Description of the task: From the line with "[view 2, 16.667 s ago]" through the last line of the records below, both ends included, transcribe only those lines, exactly, and omit the pictures.

Records provided Block Start

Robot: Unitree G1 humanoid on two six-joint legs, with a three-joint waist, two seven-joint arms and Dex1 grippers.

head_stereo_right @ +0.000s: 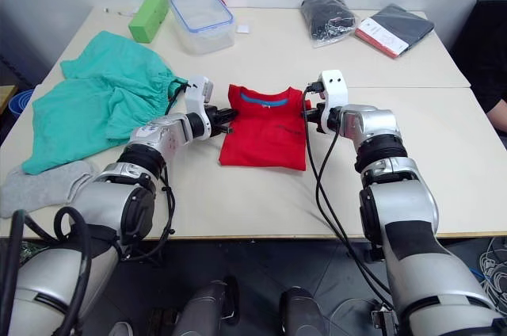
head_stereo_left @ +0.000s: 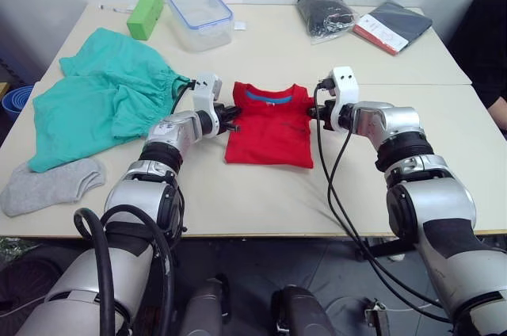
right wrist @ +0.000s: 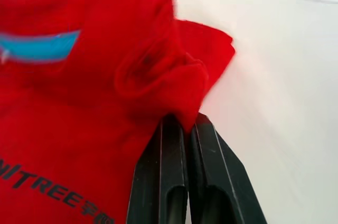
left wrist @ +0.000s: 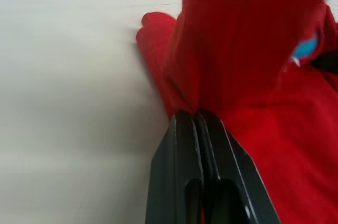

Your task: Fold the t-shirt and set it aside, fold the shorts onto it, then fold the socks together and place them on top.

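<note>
Table: container, shorts flank t-shirt.

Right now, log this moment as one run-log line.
left hand shut on t-shirt | right hand shut on t-shirt | shorts, socks unfolded, left of t-shirt

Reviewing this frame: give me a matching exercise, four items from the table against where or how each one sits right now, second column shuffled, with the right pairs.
Column one:
1. t-shirt
2. shorts
3. socks
4. clear plastic box

Column two:
A. at the table's far edge, beside a green block
B. lying flat at the near left corner
C. spread out left of centre, untouched
D. pinched at both upper corners by the left gripper and right gripper

Pairs: 1-D, 2-C, 3-B, 4-A
</note>
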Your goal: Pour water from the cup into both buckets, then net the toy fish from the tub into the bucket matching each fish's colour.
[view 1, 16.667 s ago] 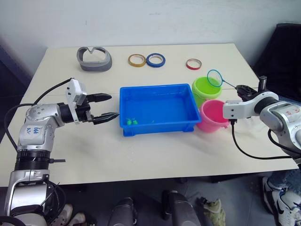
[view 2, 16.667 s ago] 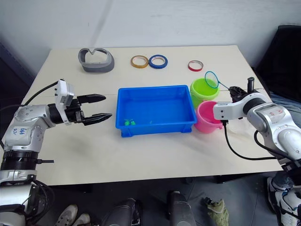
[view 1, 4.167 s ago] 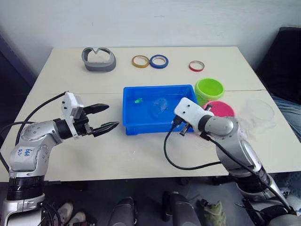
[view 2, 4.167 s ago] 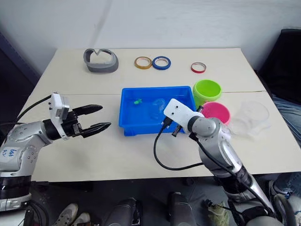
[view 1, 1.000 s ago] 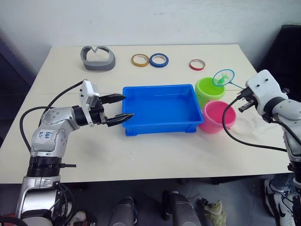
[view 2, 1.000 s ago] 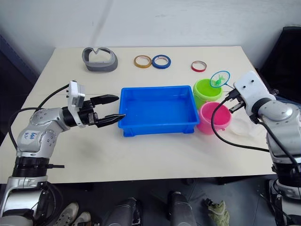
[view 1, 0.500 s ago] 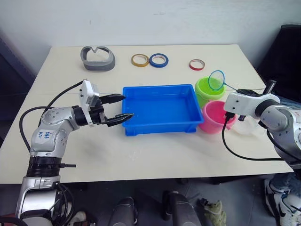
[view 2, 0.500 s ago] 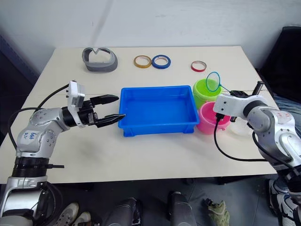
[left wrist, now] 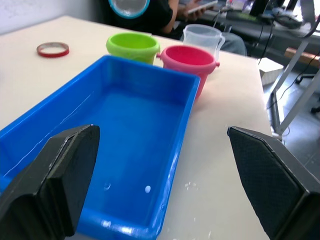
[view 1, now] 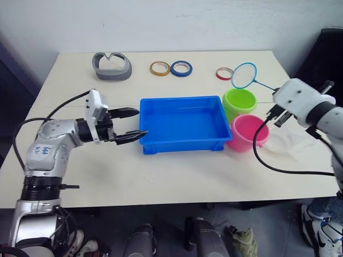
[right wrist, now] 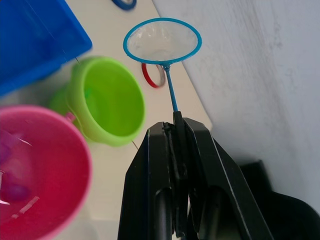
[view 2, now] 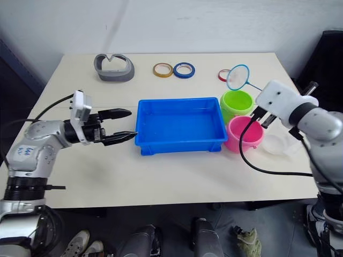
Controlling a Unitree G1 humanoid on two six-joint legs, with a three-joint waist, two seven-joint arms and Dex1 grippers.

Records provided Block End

The answer:
[view 2, 16.667 s ago] 
[view 1, 4.167 s ago] 
[view 2, 4.167 s ago] 
[view 1, 1.000 s ago] 
[view 2, 1.000 s ago] 
[view 1, 0.500 s ago] 
[view 2, 0.500 s ago] 
[left wrist, now] 
[view 1, now] 
[right wrist, now] 
[view 2, now] 
Controlling a Unitree G1 humanoid on two six-joint legs, with a three-joint waist, two seven-joint arms and Dex1 grippers.

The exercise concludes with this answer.